◆ **TASK OBJECTIVE**: Give the lines below again exactly, starting with the line that holds "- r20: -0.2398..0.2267" and going on through the line that holds "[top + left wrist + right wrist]".

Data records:
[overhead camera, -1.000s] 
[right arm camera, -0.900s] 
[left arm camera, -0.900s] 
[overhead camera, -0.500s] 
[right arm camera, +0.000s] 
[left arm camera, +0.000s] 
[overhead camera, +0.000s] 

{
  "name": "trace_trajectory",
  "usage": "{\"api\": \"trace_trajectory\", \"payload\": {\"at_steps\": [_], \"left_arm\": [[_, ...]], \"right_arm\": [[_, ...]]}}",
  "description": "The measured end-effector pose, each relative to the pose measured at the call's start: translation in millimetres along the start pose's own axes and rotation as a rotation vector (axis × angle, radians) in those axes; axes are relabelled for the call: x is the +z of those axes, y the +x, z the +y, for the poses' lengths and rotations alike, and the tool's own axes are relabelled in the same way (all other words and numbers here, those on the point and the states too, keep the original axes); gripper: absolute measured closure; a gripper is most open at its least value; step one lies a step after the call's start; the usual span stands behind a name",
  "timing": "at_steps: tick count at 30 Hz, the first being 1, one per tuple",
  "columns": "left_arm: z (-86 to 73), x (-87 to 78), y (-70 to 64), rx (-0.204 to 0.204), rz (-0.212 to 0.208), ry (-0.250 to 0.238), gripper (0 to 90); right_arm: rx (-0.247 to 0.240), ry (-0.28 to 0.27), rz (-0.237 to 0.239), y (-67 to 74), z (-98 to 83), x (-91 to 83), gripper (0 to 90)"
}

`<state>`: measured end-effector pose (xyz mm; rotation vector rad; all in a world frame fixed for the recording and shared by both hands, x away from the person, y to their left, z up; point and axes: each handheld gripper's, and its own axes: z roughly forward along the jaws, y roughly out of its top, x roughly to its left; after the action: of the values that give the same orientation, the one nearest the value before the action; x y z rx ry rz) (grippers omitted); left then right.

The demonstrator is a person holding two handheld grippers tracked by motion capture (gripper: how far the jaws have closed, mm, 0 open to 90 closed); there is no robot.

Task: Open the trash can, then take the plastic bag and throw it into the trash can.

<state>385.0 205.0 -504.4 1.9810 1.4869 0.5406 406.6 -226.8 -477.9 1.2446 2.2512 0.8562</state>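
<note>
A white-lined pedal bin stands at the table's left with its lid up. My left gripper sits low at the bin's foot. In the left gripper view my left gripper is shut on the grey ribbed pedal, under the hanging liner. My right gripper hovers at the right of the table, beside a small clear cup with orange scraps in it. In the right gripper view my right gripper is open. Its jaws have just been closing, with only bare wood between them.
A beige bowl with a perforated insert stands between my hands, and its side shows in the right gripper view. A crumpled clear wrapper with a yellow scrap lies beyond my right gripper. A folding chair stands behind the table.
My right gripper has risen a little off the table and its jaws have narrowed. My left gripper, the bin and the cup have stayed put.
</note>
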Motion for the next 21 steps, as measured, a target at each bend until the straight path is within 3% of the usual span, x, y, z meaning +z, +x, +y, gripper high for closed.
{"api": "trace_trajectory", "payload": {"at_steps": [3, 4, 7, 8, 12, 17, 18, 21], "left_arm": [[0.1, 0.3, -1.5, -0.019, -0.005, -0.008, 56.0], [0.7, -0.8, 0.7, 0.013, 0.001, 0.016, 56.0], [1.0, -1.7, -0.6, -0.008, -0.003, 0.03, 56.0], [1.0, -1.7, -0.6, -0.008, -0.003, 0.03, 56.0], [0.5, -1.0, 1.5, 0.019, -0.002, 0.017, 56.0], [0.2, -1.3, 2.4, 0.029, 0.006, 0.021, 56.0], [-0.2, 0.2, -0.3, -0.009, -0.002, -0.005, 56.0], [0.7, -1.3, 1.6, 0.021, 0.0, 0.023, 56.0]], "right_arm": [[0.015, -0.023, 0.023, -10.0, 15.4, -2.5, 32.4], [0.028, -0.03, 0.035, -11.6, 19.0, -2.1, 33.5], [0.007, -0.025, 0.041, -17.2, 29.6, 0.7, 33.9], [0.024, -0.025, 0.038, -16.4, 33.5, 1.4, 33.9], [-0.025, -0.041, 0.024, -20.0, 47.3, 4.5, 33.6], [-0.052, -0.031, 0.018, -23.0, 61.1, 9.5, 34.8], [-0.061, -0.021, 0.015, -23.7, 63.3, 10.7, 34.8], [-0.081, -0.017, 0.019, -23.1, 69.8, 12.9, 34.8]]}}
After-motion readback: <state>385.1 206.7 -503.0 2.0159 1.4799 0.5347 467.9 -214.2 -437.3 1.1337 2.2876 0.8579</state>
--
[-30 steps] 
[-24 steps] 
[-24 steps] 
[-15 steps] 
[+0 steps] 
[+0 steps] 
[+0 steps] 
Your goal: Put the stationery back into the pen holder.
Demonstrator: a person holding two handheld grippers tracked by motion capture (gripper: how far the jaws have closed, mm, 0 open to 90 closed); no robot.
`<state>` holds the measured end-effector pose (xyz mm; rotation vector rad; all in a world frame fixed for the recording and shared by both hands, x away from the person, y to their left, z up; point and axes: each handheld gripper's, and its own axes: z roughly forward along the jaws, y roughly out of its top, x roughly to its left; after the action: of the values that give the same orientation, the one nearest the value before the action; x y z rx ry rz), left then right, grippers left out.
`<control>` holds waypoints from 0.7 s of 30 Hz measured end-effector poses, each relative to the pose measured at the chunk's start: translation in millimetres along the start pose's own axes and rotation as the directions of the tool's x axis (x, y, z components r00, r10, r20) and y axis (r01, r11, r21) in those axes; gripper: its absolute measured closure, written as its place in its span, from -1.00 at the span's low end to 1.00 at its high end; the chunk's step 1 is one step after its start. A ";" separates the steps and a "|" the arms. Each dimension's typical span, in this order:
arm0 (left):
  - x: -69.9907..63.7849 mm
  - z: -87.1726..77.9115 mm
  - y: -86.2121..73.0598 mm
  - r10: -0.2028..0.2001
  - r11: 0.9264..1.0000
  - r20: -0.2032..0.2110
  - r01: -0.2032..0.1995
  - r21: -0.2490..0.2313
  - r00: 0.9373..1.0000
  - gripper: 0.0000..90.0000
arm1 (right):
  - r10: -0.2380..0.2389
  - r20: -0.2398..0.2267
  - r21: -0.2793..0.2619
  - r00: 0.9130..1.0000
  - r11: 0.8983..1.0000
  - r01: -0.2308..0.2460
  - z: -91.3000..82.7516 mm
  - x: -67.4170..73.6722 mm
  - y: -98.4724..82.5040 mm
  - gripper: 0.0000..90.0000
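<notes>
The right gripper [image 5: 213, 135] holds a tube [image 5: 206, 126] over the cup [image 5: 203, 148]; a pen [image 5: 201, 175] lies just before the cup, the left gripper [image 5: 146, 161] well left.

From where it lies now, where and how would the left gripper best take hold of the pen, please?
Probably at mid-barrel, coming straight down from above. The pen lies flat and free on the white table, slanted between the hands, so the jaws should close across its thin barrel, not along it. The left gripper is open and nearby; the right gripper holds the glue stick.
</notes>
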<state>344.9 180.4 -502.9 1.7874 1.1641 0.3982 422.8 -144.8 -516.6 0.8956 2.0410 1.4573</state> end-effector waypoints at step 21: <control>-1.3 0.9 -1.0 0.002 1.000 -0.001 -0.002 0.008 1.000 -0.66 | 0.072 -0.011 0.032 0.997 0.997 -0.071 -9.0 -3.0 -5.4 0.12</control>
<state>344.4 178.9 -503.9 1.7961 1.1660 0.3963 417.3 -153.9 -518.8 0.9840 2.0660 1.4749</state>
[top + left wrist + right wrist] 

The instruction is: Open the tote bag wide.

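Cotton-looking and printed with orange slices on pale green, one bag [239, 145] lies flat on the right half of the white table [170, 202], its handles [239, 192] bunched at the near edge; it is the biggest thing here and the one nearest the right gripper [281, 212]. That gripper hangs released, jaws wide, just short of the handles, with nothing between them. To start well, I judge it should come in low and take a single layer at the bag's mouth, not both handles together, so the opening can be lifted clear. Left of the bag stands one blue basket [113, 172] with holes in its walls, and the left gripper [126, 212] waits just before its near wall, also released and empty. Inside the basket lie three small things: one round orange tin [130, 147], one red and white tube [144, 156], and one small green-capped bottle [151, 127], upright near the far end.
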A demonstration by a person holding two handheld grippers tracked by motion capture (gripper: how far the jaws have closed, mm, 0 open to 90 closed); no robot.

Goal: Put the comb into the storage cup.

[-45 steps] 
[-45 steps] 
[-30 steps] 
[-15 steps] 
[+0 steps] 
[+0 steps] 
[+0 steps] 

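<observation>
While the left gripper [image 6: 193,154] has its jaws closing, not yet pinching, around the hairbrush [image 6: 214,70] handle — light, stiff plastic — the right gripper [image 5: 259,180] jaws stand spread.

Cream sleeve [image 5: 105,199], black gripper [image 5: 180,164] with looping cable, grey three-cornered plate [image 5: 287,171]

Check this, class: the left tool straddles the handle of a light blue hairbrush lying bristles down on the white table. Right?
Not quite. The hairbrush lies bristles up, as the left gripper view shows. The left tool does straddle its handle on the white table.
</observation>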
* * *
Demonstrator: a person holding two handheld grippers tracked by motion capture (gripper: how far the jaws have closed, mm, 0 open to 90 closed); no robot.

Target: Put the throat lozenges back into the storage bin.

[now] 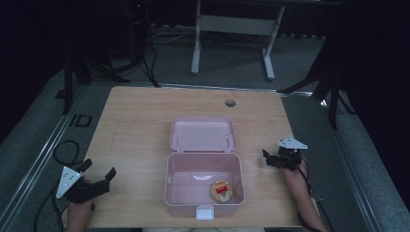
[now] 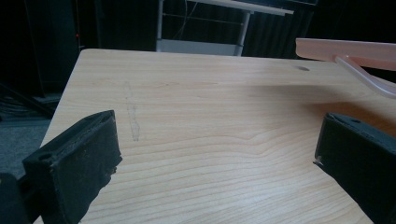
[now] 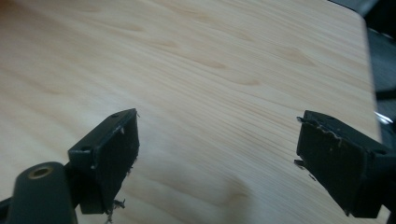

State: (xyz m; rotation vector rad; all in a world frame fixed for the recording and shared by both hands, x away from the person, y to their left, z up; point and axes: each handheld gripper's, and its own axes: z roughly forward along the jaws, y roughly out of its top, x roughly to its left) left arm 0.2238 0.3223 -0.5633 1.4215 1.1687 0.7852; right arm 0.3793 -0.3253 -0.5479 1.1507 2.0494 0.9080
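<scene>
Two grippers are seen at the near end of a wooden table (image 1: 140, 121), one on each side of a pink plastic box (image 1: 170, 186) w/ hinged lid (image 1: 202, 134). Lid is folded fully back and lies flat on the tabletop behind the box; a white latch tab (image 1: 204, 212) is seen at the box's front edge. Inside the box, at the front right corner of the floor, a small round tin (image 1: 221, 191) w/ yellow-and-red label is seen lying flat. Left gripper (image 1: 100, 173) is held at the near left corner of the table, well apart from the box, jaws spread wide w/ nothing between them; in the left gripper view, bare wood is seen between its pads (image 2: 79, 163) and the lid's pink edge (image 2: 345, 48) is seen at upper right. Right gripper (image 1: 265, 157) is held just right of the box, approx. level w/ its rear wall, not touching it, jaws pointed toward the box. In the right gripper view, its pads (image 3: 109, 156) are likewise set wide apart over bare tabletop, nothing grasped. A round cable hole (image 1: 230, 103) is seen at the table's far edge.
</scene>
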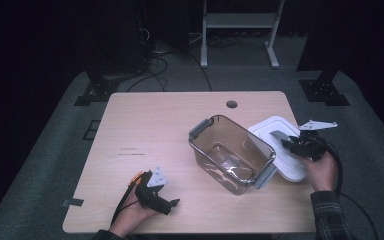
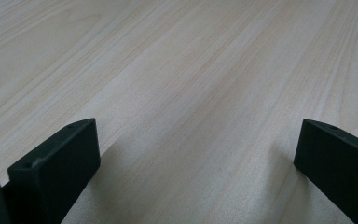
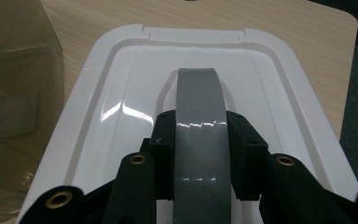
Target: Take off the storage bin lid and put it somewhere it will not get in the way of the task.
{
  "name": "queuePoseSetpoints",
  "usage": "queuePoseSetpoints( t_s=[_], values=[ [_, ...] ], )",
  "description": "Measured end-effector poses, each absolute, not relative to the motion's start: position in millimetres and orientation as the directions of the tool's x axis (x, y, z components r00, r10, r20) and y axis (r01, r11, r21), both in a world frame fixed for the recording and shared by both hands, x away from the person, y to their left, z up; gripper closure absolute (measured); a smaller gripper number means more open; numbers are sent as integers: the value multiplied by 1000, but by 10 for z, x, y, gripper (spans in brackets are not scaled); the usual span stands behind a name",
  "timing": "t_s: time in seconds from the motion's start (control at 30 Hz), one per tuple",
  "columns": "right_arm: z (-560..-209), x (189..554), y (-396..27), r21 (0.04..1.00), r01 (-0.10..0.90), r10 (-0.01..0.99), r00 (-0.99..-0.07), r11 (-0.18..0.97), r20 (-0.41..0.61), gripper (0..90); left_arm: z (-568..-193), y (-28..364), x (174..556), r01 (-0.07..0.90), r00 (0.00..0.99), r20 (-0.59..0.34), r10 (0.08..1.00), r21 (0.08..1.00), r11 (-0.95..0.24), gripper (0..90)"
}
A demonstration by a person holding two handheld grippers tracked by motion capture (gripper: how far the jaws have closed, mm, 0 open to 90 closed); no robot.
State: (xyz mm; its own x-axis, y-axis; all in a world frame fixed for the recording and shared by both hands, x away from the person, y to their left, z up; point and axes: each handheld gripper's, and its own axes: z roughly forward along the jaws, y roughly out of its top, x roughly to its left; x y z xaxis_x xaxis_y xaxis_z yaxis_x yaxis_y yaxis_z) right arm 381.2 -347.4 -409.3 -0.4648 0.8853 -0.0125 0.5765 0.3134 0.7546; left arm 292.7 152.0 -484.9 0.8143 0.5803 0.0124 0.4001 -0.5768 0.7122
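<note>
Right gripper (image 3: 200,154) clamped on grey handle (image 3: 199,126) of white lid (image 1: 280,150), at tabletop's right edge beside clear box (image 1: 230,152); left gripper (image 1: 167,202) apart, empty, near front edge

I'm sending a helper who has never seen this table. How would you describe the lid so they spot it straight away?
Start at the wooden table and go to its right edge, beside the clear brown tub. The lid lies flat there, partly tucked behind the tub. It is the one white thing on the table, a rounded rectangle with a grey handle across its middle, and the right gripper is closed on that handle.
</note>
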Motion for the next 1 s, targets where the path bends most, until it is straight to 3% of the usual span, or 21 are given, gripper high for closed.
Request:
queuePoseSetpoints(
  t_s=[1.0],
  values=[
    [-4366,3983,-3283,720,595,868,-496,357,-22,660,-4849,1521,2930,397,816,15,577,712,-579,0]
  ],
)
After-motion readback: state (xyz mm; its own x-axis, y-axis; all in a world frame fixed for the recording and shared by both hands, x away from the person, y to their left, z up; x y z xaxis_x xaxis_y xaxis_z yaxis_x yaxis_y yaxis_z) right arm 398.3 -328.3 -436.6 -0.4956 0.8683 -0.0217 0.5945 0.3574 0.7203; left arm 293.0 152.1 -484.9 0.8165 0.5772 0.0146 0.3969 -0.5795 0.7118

◆ **RESPONSE TO THE EXERCISE**:
  - r20: -0.2398..0.2267
  - r21: -0.2793..0.2619
  - r00: 0.9130..1.0000
  - r11: 0.8983..1.0000
  - r01: -0.2308..0.2460
  - z: -91.3000..82.7516 mm
  - x: -67.4170..73.6722 mm
  - y: -98.4724..82.5040 mm
  - gripper: 0.0000..90.0000
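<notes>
The right gripper [image 5: 213, 135] holds a tube [image 5: 206, 126] over the cup [image 5: 203, 148]; a pen [image 5: 201, 175] lies just before the cup, the left gripper [image 5: 146, 161] well left.

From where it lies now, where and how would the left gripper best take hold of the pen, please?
Probably at mid-barrel, coming straight down from above. The pen lies flat and free on the white table, slanted between the hands, so the jaws should close across its thin barrel, not along it. The left gripper is open and nearby; the right gripper holds the glue stick.
</notes>
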<state>344.9 180.4 -502.9 1.7874 1.1641 0.3982 422.8 -144.8 -516.6 0.8956 2.0410 1.4573</state> end-effector waypoints at step 21: <control>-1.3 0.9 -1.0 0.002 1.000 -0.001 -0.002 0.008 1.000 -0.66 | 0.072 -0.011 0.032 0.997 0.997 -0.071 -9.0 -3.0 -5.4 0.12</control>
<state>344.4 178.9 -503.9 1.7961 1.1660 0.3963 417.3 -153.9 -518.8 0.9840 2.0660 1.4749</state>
[top + left wrist + right wrist] 

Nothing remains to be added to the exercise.